Is het eigenlijk leuk in deze tijd om hoofdredacteur te zijn? Ik voel de noodzaak sterk. Er is het angstbeeld dat we als krant minder relevant zijn omdat mensen verzuipen in de zee van online-informatie. Maar wij hebben als grote redactie juist een nieuwe kans, om in die zee een vuurtoren te zijn. En dan is er nog de bedrijfsvoering: we moeten als krant én de traditie bewaken én een soort startup zijn die lezers digitaal moet binden. Ik voer die gevechten graag.

Je doet het nu bijna negen jaar. Ooit verweet je Broertjes dat hij te lang bleef zitten. Haha, nee, ik kan het niet maken om even lang te blijven zitten. We krijgen nog wat nieuwe systemen en ik wil de twee platformen ‘papier en digitaal’ echt goed neerzetten, maar dan moet ik zo langzamerhand gaan omkijken naar mijn exit. Ik begrijp nu Broertjes overigens een stuk beter dan toen, dat heb ik hem ook verteld. Het is heel boeiend om dit te doen en moeilijk om zelf te bepalen wanneer je tijd is gekomen. Er is nog geen nieuwe pain in the ass die aan mijn stoelpoten zaagt.

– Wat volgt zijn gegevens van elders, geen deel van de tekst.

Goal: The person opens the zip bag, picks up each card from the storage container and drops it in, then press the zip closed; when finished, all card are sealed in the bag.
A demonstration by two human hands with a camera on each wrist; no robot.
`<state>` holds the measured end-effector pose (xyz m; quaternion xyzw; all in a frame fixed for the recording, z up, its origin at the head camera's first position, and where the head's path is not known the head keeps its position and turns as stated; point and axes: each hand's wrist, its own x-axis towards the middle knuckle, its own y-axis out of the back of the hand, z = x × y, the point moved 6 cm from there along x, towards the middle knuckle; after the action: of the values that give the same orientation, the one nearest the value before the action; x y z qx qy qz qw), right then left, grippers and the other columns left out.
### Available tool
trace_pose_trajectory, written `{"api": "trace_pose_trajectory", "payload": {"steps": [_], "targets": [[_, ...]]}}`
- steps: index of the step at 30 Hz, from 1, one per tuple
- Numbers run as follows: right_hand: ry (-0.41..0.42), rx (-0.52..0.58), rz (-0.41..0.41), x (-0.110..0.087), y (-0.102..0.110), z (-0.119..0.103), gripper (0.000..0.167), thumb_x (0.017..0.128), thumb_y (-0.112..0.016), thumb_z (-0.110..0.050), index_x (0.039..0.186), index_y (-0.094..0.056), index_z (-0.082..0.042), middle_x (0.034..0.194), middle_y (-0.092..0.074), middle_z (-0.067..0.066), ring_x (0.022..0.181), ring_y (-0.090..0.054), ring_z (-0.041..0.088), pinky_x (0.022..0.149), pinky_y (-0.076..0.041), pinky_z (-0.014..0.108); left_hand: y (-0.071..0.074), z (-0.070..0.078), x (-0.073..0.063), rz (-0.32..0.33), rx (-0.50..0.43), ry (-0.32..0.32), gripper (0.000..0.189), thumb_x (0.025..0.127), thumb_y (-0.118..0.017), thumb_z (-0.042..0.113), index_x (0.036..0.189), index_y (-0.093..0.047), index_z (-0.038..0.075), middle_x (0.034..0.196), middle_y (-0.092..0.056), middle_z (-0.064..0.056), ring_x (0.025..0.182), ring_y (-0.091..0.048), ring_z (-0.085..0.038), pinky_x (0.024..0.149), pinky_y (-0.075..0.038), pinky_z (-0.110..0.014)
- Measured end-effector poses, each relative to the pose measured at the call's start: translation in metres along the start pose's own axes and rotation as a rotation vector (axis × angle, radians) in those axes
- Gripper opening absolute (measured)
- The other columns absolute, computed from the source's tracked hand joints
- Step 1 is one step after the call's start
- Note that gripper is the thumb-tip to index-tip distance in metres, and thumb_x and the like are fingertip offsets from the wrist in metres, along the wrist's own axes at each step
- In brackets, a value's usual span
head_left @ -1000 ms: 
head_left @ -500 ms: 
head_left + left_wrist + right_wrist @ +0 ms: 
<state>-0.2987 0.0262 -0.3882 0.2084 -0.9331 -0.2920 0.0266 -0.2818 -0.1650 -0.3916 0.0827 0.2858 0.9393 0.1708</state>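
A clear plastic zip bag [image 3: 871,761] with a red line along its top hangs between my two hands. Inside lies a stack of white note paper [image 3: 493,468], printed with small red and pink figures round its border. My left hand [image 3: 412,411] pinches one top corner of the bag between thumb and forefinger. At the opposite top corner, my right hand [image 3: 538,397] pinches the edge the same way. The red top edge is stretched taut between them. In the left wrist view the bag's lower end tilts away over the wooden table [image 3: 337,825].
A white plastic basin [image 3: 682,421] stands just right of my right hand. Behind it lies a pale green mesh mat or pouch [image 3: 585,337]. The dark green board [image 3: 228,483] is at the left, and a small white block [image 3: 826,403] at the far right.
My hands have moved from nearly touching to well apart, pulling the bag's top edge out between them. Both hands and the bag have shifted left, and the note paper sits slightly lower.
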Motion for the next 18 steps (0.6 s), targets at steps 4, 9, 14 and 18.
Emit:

Bij dirigenten en voetbaltrainers manifesteert hun persoonlijkheid zich in hun werk. Zit jouw persoonlijkheid in de Volkskrant? Zoals ik in mijn alternatieve groepje op school de gematigde jongen was en bij het rechtse corps meer de linkse student, zo zoek ik ook met de Volkskrant steeds de middenweg. Veel burgers weten niet meer wat ze moeten denken, er is veel verbrokkeling. Ik vind dat een krant in deze tijd geen klaroenstoten voor links of rechts moet blazen. Liever lever ik lezers bouwstenen voor hun eigen mening, met goede verslaggeving, intelligentie, humor en vrolijkheid. Dat is echt mijn diepe overtuiging en het antwoord op de vraag hoe een grote relevante krant te blijven. Je noemde dirigenten en trainers. Ik zie mezelf liever als een circusdirecteur. Ik ben zo goed als de acts in mijn krant.

CV

Philippe Remarque (Rozendaal. 1966) is sinds 2010 hoofdredacteur van de Volkskrant. Hij studeerde Ruslandkunde, was correspondent in Moskou. Washington en Berlijn. Remarque is getrouwd met Volkskrant-columniste Sylvia Witteman en heeft drie kinderen.

TV

Ik kijk naar Andere tijden en ik houd de actualiteiten bij, maar verder zie ik niet zo veel. Op Netflix volg ik een paar series en documentaires. De hele Breaking bad heb ik gezien en ook The Crown. ’s Ochtends luister ik naar NPO Radio 1 en soms naar Met het oog op morgen. De laatste tijd luister ik ook podcast, onder andere die van Alexander Klöpping en Ernst Jan Pfauth. En veel Spotify. Ik laat me graag verrassen door het algoritme en krijg dan nummers uit de jaren 60 en 70. Ik leer uit die tijd veel nieuws kennen, fijn is dat.